>>>>>

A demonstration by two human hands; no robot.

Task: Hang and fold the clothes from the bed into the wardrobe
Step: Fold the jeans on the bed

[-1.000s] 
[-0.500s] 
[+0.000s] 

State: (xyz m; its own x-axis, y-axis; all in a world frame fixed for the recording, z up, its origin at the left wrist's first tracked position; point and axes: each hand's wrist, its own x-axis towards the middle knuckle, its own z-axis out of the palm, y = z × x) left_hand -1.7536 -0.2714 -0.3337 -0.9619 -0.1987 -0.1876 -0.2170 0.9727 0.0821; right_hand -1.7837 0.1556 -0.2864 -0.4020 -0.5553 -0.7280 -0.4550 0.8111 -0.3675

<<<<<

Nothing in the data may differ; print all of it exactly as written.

A demonstration by two human hands; no robot.

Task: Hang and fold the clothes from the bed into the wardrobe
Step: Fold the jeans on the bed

[-1.000s] 
[-0.500s] 
[+0.000s] 

State: (xyz m; its own x-axis, y-axis; all in a world frame fixed for the recording, z up, its origin at the left wrist's first tracked position; point and axes: each hand's wrist, its own x-axis towards the middle knuckle, its own z-axis out of the palm, y = z × x) left_hand -1.7536 -0.2714 -0.3337 -0.9619 -0.1987 -0.1876 -0.2170 0.9727 0.0821; right_hand -1.7837 0.1556 -0.2864 -0.4020 -0.5553 -0.7280 -0.4550 0.8111 -0.3675

Nothing else is needed, and the exercise is over.